> **Problem requirements**:
Which lines hold the string "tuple"? Copy each of them from the material below.
[[ Records for this exercise open ]]
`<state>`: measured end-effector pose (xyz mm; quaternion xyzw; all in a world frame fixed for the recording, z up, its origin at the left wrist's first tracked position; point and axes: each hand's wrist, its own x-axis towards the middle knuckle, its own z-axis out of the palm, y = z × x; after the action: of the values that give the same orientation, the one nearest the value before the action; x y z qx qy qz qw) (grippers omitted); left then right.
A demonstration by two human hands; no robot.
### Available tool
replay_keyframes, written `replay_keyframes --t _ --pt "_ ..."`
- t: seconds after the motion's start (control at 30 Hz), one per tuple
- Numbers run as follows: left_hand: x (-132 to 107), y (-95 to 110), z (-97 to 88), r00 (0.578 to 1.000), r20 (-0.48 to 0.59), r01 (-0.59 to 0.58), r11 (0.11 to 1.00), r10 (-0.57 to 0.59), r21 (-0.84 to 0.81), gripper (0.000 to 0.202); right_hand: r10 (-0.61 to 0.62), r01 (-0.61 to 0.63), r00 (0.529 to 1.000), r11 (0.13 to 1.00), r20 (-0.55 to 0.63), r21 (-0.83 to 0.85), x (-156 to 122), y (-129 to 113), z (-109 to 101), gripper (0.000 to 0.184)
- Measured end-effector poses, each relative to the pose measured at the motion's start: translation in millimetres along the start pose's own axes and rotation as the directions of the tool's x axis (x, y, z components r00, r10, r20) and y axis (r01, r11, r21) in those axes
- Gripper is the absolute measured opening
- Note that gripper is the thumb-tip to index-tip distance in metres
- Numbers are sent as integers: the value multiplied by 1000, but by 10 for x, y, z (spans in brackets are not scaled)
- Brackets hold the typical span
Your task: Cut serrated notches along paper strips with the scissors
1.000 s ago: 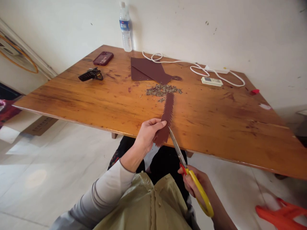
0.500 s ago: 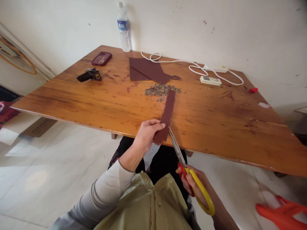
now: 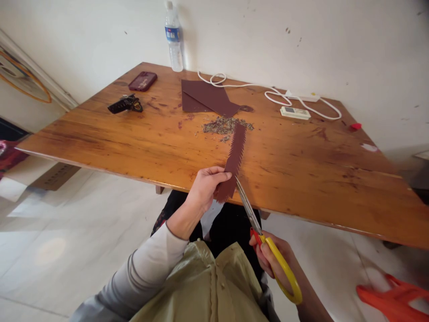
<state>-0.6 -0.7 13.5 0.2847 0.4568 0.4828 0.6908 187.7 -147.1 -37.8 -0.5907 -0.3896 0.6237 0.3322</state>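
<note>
A long maroon strip [image 3: 237, 145] with saw-toothed edges is pinched between the thumb and fingers of my left hand [image 3: 208, 185], near the table's front edge. Its far end reaches a heap of small scraps [image 3: 217, 125]. My right hand [image 3: 273, 255] is closed around the red and yellow handles of a pair of scissors [image 3: 248, 208]. The scissor tips touch or nearly touch the strip's right edge, just beside my left thumb. Whether the blades have paper between them is too small to tell.
On the wooden table [image 3: 301, 165] lie larger maroon sheets [image 3: 204, 96], a phone [image 3: 143, 81], a black hair clip [image 3: 125, 103], a white cable [image 3: 248, 85] and a small white device [image 3: 295, 112]. A plastic bottle [image 3: 174, 42] stands by the wall. An orange-red object [image 3: 392, 295] is at lower right.
My right hand and the scissor handles have shifted very slightly right and down, with the handles drawn closer together. My left hand and the strip stay in place.
</note>
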Motion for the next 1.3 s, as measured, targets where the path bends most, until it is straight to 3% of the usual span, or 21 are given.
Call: replay_keyframes --t 0.27,0.5,1.17,1.3 --pt "5 1 1 1000 -26 6 1000 -6 -14 21 -9 8 1000 996 -16 -85 -11 -81 27 53" --pt "24 -26 5 998 -60 -16 999 14 -33 21 -140 148 988 980 71 -134 57 -27 62 71" --pt "37 -56 6 999 -42 -27 997 24 -78 23 -37 42 997 997 -65 68 21 67 252 60" --pt "44 -66 3 999 -33 -36 990 32 -136 25 -4 6 999 998 -34 70 40 68 200 63"
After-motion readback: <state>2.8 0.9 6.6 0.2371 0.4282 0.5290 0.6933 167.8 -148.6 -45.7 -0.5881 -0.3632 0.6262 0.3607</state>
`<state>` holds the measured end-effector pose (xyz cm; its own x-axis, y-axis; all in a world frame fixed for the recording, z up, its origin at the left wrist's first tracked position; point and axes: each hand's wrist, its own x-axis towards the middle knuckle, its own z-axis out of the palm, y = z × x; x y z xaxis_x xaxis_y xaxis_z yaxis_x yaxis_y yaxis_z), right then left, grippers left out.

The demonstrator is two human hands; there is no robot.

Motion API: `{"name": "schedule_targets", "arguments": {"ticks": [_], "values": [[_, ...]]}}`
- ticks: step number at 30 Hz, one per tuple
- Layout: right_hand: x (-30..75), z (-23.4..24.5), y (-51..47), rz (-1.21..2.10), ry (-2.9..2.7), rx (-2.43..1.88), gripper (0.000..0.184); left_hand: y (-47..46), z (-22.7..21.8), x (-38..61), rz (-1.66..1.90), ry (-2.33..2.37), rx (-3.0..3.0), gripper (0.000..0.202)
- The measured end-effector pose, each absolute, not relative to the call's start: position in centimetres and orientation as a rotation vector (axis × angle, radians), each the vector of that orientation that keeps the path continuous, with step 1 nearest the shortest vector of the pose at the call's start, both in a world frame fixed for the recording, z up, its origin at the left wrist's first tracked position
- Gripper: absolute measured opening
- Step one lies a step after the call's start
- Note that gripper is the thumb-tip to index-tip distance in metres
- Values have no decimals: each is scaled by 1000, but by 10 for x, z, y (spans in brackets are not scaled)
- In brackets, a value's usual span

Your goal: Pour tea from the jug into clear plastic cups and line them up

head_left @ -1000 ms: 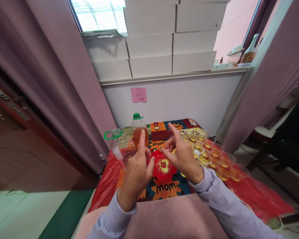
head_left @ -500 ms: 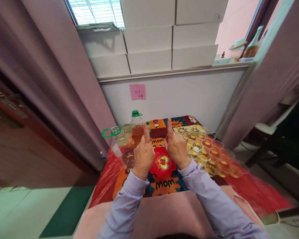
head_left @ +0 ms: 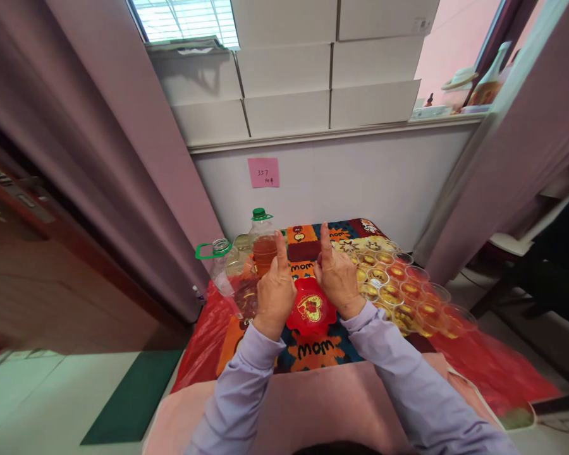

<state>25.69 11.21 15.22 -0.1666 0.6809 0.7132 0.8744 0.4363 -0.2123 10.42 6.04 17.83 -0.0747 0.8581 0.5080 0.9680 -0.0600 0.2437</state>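
Note:
My left hand (head_left: 275, 287) is raised over the cloth with its index finger stretched forward and the other fingers curled. My right hand (head_left: 337, 273) mirrors it, index finger extended. I see nothing held in either hand. Between and just below them lies a red scalloped plate (head_left: 312, 308) with a gold heart print. Nearest my left hand are a clear jug (head_left: 225, 268) with a green handle and a green-capped jug (head_left: 264, 249) of amber liquid, which the hand partly covers. Many clear plastic cups (head_left: 391, 294) stand close together beside my right hand.
A patterned cloth (head_left: 313, 351) and red plastic sheeting (head_left: 194, 351) cover the table. Pink fabric (head_left: 322, 404) runs along the near edge. Behind are a wall with a pink note (head_left: 264, 172) and white boxes (head_left: 287, 69). Curtains hang at both sides; a dark chair (head_left: 545, 253) stands right.
The view has shifted slightly. Both hands keep the same pose, and nothing on the table has visibly moved.

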Motion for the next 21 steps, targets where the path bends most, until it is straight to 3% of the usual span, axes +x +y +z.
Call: {"name": "schedule_targets", "arguments": {"ticks": [18,21], "values": [[257,151,112,-312,-1882,-1255,101,60,177,98,-814,-1957,-1971,106],[259,152,102,-237,-1903,-1190,93,57,166,94,-841,-1883,-2100,97]]}}
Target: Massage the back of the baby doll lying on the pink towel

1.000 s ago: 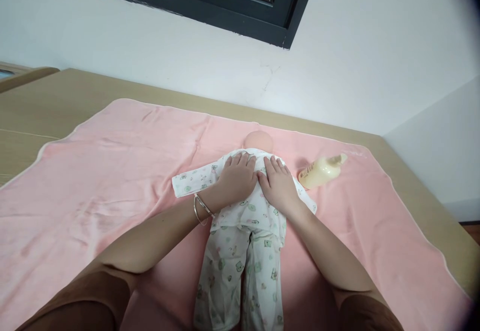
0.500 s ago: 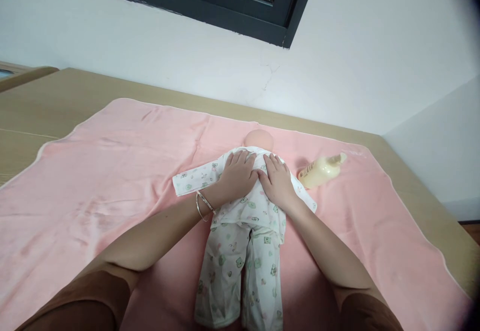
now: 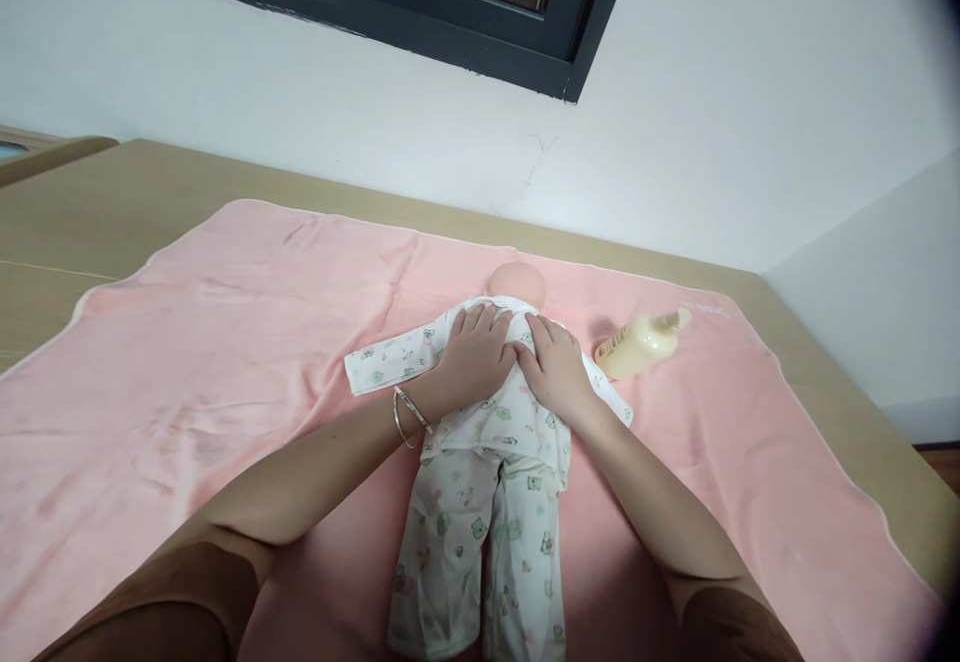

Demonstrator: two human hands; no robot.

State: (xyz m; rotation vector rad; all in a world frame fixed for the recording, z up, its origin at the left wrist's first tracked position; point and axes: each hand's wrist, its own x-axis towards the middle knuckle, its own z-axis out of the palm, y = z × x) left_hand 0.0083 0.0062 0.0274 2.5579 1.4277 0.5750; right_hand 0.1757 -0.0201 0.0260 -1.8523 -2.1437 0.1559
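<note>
A baby doll [image 3: 499,442] in a white printed top and trousers lies stretched out on a pink blanket [image 3: 247,362]. Its bare round head [image 3: 516,284] points toward the wall, and the face does not show. My left hand [image 3: 480,352] rests flat on the left side of the doll's upper body, fingers spread toward the head. On the right side of it my right hand [image 3: 556,362] lies flat too, the two thumbs close together in the middle. One printed sleeve reaches out to the left; the other is partly hidden by my right hand and forearm.
A pale yellow pump bottle [image 3: 641,344] lies on the blanket right of the doll. Beneath the blanket is a wooden table [image 3: 300,182], its back edge against a white wall [image 3: 450,132]. A dark window frame [image 3: 450,32] is above.
</note>
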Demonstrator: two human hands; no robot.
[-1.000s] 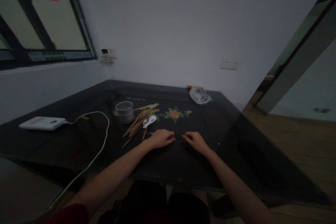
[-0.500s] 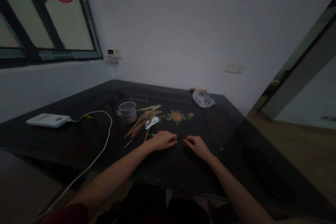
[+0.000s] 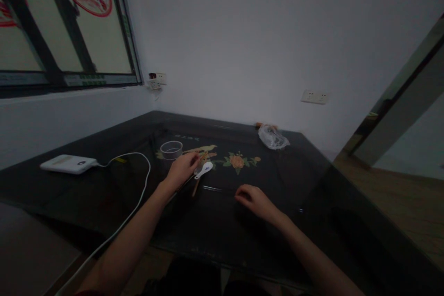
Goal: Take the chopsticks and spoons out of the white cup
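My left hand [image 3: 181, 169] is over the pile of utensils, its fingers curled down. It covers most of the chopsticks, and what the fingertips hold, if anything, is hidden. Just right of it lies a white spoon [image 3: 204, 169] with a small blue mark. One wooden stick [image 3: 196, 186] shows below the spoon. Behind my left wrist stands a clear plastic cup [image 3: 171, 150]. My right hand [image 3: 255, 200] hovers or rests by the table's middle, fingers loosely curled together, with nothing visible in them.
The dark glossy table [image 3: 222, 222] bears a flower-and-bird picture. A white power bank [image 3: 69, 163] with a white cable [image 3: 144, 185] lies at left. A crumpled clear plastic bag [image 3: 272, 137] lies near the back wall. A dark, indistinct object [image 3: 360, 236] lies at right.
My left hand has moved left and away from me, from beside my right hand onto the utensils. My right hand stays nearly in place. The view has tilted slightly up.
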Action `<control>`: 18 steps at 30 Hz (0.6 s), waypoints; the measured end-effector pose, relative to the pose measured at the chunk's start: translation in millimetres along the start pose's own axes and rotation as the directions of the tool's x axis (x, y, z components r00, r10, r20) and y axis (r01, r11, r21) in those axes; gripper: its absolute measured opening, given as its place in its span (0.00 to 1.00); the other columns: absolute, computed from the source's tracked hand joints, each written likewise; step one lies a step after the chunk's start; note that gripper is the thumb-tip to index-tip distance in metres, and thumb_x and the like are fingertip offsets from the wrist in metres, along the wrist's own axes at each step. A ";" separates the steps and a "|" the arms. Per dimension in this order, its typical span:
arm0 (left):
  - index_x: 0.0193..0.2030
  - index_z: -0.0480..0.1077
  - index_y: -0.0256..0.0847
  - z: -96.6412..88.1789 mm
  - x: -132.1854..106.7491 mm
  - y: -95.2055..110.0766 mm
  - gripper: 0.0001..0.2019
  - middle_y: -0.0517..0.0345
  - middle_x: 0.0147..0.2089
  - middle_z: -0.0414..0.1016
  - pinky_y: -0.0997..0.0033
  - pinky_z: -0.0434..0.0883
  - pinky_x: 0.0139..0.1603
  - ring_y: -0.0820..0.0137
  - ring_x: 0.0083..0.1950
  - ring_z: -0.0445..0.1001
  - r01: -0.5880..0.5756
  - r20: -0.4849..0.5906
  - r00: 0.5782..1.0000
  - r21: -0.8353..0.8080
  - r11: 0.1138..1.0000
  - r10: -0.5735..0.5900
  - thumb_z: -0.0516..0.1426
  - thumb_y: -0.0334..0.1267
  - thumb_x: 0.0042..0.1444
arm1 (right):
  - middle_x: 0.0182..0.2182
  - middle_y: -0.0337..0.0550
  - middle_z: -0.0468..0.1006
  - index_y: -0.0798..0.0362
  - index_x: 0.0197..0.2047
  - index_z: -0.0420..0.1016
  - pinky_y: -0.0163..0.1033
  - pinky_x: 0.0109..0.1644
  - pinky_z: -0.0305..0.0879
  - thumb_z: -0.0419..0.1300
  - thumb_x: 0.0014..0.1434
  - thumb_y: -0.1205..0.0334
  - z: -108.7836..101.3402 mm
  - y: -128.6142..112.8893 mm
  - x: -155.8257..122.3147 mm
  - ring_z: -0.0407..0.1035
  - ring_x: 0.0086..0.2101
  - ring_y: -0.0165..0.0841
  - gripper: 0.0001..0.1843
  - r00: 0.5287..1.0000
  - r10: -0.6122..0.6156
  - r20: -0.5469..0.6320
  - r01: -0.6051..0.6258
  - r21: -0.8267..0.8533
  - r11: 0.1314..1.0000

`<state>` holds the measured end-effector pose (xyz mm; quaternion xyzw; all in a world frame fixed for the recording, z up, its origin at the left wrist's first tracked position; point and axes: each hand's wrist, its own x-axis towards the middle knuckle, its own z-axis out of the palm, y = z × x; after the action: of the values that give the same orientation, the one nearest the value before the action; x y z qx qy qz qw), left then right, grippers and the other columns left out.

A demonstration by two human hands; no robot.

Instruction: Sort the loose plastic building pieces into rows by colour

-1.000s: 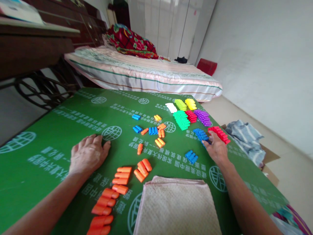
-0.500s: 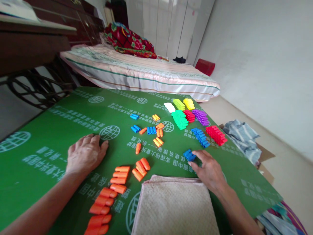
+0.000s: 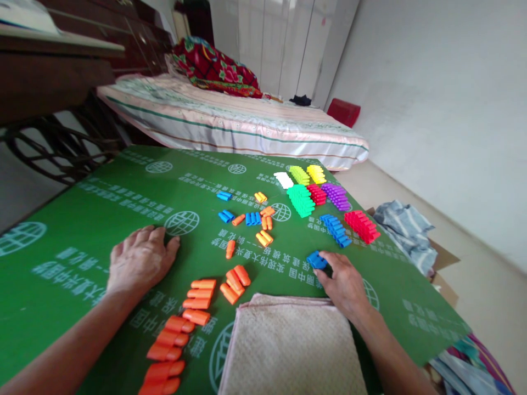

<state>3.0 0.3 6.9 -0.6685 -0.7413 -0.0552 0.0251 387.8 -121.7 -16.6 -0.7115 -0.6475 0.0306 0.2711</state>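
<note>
My left hand [image 3: 140, 259] lies flat on the green board [image 3: 82, 230], fingers stretched out, holding nothing. My right hand [image 3: 343, 282] pinches a small cluster of blue plastic pieces [image 3: 316, 259] that lies on the board. Just beyond it a row of blue pieces [image 3: 335, 229] stands beside a red row [image 3: 362, 226]. Loose blue pieces [image 3: 252, 219] and orange pieces [image 3: 263, 237] are scattered mid-board. Orange pieces [image 3: 181, 329] lie in a line near my left forearm.
Sorted rows in white, lime, yellow, green, red and purple [image 3: 313, 189] sit at the board's far right. A beige towel [image 3: 292, 345] lies at the near edge. A bed [image 3: 230, 123] stands behind, a dark desk [image 3: 49, 66] at the left, cloth [image 3: 405, 230] on the floor at the right.
My right hand has come back from the blue and red rows toward me and closed on the small blue cluster. My left hand has stayed flat on the board.
</note>
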 end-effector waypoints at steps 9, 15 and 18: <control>0.60 0.61 0.34 2.9 0.4 -1.1 0.37 0.41 0.65 0.59 0.47 0.58 0.65 0.50 0.66 0.56 -0.018 -0.016 1.000 0.009 1.000 0.018 0.30 0.56 0.58 | 0.47 0.53 0.79 0.53 0.54 0.73 0.49 0.46 0.69 0.58 0.53 0.51 -33.9 44.6 23.4 0.73 0.42 0.44 0.27 0.954 0.216 -0.207 -0.215 0.026 0.976; 0.59 0.61 0.34 3.3 1.4 -0.7 0.36 0.41 0.64 0.59 0.46 0.58 0.65 0.50 0.66 0.56 -0.018 -0.030 0.999 0.001 1.000 0.018 0.31 0.56 0.58 | 0.44 0.55 0.80 0.56 0.55 0.72 0.49 0.48 0.68 0.59 0.51 0.54 -37.5 63.8 43.3 0.74 0.41 0.44 0.29 0.944 0.280 -0.174 -0.287 -0.017 0.958; 0.59 0.61 0.33 1.8 0.1 0.3 0.35 0.40 0.65 0.59 0.46 0.58 0.65 0.50 0.66 0.56 -0.017 -0.021 1.000 -0.003 1.000 0.017 0.32 0.56 0.59 | 0.44 0.52 0.81 0.54 0.55 0.72 0.49 0.47 0.68 0.59 0.51 0.54 -32.4 68.3 45.4 0.75 0.39 0.42 0.28 0.946 0.282 -0.162 -0.289 -0.022 0.957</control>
<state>3.4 0.7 5.2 -0.6742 -0.7351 -0.0633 0.0324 469.6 -91.4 -4.1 -0.8040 -0.5148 -0.0011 0.2977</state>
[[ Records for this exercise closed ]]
> **Exercise answer**:
- t: seconds after the motion's start (control at 30 Hz), one per tuple
- ticks: step number at 30 Hz, one per tuple

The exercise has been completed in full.